I want to make a web crawler to make a statistic about most popular server software among Bulgarian sites, such as Apache, nginx, etc. Here is what I came up with:
import requests
r = requests.get('http://start.bg')
print(r.headers)
Which return the following:
{'Debug': 'unk',
'Content-Type': 'text/html; charset=utf-8',
'X-Powered-By': 'PHP/5.3.3',
'Content-Length': '29761',
'Connection': 'close',
'Set-Cookie': 'fbnr=1; expires=Sat, 13-Feb-2016 22:00:01 GMT; path=/; domain=.start.bg',
'Date': 'Sat, 13 Feb 2016 13:43:50 GMT',
'Vary': 'Accept-Encoding',
'Server': 'Apache/2.2.15 (CentOS)',
'Content-Encoding': 'gzip'}
Here you can easily see that it runs on Apache/2.2.15 and you can get this result by simply saying r.headers['Server']
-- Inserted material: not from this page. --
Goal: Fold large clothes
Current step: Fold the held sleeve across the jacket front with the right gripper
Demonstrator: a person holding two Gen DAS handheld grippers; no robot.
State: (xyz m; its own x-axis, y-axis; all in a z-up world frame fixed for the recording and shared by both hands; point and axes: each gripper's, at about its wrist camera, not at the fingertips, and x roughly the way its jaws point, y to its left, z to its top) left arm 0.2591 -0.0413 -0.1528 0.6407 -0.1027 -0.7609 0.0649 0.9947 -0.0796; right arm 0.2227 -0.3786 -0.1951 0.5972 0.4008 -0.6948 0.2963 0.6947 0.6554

. I tried that with several Bulgarian websites and they all had the Server key.
However, when I request the header of a more sophisticated website, such as www.teslamotors.com, I get the following info:
{'Content-Type': 'text/html; charset=utf-8',
'X-Cache-Hits': '9',
'Cache-Control': 'max-age=0, no-cache, no-store',
'X-Content-Type-Options': 'nosniff',
'Connection': 'keep-alive',
'X-Varnish-Server': 'sjc04p1wwwvr11.sjc05.teslamotors.com',
'Content-Language': 'en',
'Pragma': 'no-cache',
'Last-Modified': 'Sat, 13 Feb 2016 13:07:50 GMT',
'X-Server': 'web03a',
'Expires': 'Sat, 13 Feb 2016 13:37:55 GMT',
'Content-Length': '10290',
'Date': 'Sat, 13 Feb 2016 13:37:55 GMT',
'Vary': 'Accept-Encoding',
'ETag': '"1455368870-1"',
'X-Frame-Options': 'SAMEORIGIN',
'Accept-Ranges': 'bytes',
'Content-Encoding': 'gzip'}
As you can see there isn't any ['Server']
key in this dictionary (although there is X-Server
and X-Varnish-Server
which I'm not sure what they mean, but its value is not a server name like Apache.
So i'm thinking there must be another request I could send that would yield the desired server information, or probably they have their own specific server software (which sounds plausible for facebook).
I also tried other .com websites, such as https://spotify.com and it does have a ['Server']
key.
So is there a way to find the info about the servers Facebook and Tesla Motors use?